== Excerpted records ==

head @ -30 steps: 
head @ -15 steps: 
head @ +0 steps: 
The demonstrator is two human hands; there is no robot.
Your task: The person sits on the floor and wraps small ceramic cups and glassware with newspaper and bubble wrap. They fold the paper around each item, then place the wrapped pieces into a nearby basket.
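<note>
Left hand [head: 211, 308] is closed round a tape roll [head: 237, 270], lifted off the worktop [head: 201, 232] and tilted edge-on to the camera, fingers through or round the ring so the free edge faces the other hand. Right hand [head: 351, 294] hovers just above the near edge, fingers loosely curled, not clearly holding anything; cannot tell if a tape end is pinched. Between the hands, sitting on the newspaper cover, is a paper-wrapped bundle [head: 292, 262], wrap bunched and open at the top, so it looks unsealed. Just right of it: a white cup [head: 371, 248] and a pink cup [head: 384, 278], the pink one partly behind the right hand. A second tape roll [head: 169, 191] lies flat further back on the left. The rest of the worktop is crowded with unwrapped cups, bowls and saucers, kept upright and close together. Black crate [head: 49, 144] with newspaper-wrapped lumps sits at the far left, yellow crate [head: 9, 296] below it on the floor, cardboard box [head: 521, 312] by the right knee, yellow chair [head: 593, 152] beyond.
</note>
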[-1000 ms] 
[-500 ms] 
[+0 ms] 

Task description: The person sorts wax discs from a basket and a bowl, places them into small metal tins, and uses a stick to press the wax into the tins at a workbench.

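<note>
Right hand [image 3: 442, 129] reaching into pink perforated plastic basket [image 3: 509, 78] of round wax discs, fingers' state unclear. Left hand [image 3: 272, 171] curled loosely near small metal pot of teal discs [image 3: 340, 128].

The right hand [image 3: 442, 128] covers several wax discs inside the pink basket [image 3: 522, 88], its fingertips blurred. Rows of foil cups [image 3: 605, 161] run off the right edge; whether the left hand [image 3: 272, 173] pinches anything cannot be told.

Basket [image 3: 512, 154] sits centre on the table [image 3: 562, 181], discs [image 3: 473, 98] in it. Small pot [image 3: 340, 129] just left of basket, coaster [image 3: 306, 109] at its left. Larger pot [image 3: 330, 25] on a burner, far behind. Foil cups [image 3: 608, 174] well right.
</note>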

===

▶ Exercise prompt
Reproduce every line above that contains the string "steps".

▶ Exercise answer
head @ -30 steps: 
head @ -15 steps: 
head @ +0 steps: 

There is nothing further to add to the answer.